Alfonso: Você me diz que não, segundos depois corre até mim... – Alfonso ficou quieto, os olhos baixos. Meneou a cabeça lentamente e esfregou o rosto. Ela pôde ver nos olhos trêmulos e cansados que, naqueles poucos segundos, ele estava ali por inteiro. Vulnerável, sem muros ou máscaras. 

Anahí: É difícil pra mim também. – Respondeu. Se ele estava entregue, ela não poderia estar de outra forma. Deixou as defesas de lado e permitiu que ele visse a confusão por detrás de toda a certeza. – Eu também não sei como agir. – Prosseguiu – Na verdade, nunca soube como agir com você. Olhe só para nós dois... Veja o número de vezes em que meti os pés pelas mãos. Eu nunca, nunca, soube como lidar com tudo o que eu sentia por você. Era novo e contraditório demais. Acabei me perdendo...

Anahí suspirou, deixando que o silêncio falasse por alguns segundos.

Anahí: Eu tinha tanta certeza de quem eu era antes de você... – Continuou – Hoje eu já nem sei quem eu sou, Poncho. Mas sei que quero ser alguém melhor. E eu não posso ser alguém melhor carregando impunemente todos os meus erros. 

Alfonso: Apesar de tudo o que você passou, você tem uma visão muito romântica do que é uma cadeia, Any. Passar tantos anos trancafiada pode acabar com você.

Anahí: Os estragos não seriam maiores do que os que a minha própria consciência me faria caso não me entregasse.

Ele abaixou o rosto, encarando fixamente o chão. 

Alfonso: Isso não vai nos levar a lugar nenhum... – Murmurou.

Anahí: Não. Mas eu queria que não duvidasse do quão grande foi o amor que senti por você. – Foi. Senti. Ambos conjugados no passado. Ela não podia mais falar em presente, porque, caso falasse, talvez aquele pedido tolo, que estava na ponta da língua, pudesse escapar. 

Alfonso: Acho que não duvido.

Anahí: Obrigada.

Alfonso: Pelo que?

Anahí: Por não duvidar. E por salvar a minha vida. Várias vezes e de todas as formas possíveis. – Ele assentiu. Um sorriso triste e forçado no rosto. E então houve um silêncio pesado, melancólico.

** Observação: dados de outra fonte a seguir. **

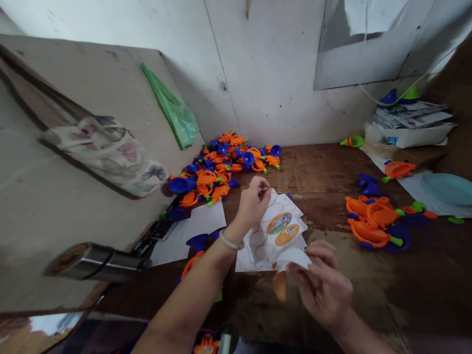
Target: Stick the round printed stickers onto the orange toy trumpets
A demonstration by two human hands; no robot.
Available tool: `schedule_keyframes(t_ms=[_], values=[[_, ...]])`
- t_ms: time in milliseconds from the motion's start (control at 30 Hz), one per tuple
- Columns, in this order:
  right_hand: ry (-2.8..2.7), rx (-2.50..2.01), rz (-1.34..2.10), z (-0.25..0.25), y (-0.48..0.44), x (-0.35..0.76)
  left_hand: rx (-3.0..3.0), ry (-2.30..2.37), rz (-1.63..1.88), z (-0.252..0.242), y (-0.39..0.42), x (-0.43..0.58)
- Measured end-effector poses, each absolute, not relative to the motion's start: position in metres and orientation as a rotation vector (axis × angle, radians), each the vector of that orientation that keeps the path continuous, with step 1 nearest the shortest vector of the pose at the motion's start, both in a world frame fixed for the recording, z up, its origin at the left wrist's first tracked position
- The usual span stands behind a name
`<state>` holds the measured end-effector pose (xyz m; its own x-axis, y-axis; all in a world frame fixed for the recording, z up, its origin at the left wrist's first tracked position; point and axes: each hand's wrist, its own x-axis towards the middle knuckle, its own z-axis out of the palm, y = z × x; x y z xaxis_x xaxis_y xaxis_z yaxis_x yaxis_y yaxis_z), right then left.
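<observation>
Orange sticker (279,287) half-hidden by right hand (323,287)

From here, the only clear lettering is "PIN", in blue capitals on the side of the white cardboard box (403,137) at the back right of the bench. The oval orange and blue labels on the sheet of oval stickers (275,236) carry printing too small to read, and so do the papers stacked on the box (411,114).
</observation>
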<state>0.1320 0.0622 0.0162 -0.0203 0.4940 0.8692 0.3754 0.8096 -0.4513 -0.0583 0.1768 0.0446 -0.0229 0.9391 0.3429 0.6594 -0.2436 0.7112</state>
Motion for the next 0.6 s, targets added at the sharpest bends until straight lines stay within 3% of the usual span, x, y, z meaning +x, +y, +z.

Alfonso: Acho que essa é a minha deixa. – Disse enfim.

Anahí: Se cuide, okay?

Alfonso: Você também, Any.

Eles não romperam o espaço que havia entre os dois. Nenhum deles se atreveu. Alfonso simplesmente tomou o elevador e partiu, enquanto ela via a porta de aço se fechando e secava a pequena lágrima que rolava por seu rosto.

Anahí: Eu queria que me esperasse... – O pedido enfim saiu, num soluço, mas já não havia ninguém para ouvi-lo.